The throne room below was occupied for the first time by someone Aleja hadn’t expected: Taddeas, who was motioning for Garm to calm down. It was a useless gesture. In his hellhound form, Garm pawed at the ground like a bull preparing to charge, dark ropes of saliva dripping from his jowls.
“What’s the word?” Nicolas commanded.
“We’re not sure yet. Only one scout has reached us. There was a skirmish at the wards on the western border, but she escaped on an Avisai,” Taddeas said.
“Is the dragon still here?” Nicolas asked.
“Yes. It’s prepared for two fliers.”
“Good.”
They met no one as they raced through the palace. Aleja’s undone bootlaces slapped against the stone floors, the sound drowned out by Garm’s heavy rhythmic pants. Violet could have warned her. Violet could have fucking warned her. Instead, she had sent a memory to lower Aleja’s guard.
Violet was going to burn.
“What kind of defenses do we have around the palace?” Aleja asked. “If they make it through the Hiding Place…”
“They’re not going to have an easy time of it. The palace has its own wards, and Bonnie has been working with the surrounding forests,” Nicolas said.
“What’s the plan here? Explain it to me like I just became a Dark Saint a week ago,” she pressed, as they reached the entrance that led to the rose gardens. The gardens had finally recovered from Aleja’s fire, though their flowers still grew in unnervingly vibrant shades of red and gold, as if fertilized by the flames.
One of the great dark dragons, an Avisai, clawed into the soil near Bonnie’s cabin. A slash marred one of its leathery wings, the pale pink line stark against its black hide. Its tail swept through Bonnie’s plump cabbages, sending them flying.
The scout Taddeas had spoken of stumbled forward, clutching her elbow. Red streaks poured through her fingers, but her eyes remained steady as she ran toward Nicolas. “They’ve got Thrones with them. The attackers…they didn’t have an objective. At least, not any we could tell. They just wanted to slaughter us.”
“We’re going,” Nicolas said sharply. “Tad, Aleja, on the Avisai.”

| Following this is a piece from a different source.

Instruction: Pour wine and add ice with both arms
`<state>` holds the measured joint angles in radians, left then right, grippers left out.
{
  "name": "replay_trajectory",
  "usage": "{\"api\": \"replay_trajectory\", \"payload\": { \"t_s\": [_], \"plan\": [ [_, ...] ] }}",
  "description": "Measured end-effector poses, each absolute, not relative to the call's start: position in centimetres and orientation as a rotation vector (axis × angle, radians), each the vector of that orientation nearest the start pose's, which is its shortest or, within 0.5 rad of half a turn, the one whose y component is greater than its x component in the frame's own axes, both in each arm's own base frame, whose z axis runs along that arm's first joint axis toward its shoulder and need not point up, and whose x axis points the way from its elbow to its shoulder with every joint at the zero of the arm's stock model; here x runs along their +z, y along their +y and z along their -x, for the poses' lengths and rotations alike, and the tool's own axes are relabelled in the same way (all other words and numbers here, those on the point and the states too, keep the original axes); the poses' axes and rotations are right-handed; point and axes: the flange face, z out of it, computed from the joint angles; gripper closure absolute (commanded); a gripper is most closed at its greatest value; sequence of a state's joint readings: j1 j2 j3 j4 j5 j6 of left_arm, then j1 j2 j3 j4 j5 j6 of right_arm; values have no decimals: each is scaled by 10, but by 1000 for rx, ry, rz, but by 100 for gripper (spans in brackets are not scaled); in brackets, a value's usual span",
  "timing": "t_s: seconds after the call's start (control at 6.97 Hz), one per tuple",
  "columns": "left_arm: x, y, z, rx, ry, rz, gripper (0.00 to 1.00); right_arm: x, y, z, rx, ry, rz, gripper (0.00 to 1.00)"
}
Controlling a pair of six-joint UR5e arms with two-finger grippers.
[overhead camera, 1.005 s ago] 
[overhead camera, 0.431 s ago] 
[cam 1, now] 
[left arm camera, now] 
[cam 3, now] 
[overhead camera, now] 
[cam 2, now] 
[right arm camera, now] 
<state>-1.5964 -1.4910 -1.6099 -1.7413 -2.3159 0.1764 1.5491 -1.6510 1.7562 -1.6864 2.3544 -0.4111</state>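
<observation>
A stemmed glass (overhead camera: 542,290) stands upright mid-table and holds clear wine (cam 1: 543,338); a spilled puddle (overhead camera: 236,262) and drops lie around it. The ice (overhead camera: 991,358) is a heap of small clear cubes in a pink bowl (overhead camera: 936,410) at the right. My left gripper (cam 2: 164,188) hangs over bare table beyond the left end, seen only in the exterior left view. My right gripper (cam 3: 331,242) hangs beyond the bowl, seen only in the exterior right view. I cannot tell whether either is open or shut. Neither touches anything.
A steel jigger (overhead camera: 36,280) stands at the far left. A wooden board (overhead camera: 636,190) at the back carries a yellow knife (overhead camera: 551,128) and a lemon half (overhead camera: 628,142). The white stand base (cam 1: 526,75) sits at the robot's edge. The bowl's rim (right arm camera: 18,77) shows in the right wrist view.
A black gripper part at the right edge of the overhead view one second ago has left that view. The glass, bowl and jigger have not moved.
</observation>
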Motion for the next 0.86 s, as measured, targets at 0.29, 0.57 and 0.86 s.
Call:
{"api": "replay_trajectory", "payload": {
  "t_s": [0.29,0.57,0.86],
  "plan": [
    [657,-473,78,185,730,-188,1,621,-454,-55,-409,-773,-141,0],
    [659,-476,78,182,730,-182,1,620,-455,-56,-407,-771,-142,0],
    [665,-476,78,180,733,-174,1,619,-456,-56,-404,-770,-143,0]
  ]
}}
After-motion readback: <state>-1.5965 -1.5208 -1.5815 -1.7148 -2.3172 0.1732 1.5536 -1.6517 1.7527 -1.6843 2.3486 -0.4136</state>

“Where are the others?” Aleja asked.
“Bonnie is still in the woods. I have no idea whether she knows or not. Orla is surely on her way to the fight.”
Aleja had only ridden an Avisai a few times, but there was a strange familiarity as she threw one of her heels into the stirrups and pulled herself up the dragon’s body. These reins were not as comfortable as Nicolas’s shadows, but at least Taddeas’s presence at her back was sturdy. She could feel his heart beating in double-time, obvious even through his armor.
It occurred to Aleja in that moment that she was going to battle willingly.
The Avisai rose with a few uneven wingbeats, favoring its right side. Aleja’s inner balance tipped, and for a horrible moment, she thought she might slip off, if not for Taddeas’s grip on her waist.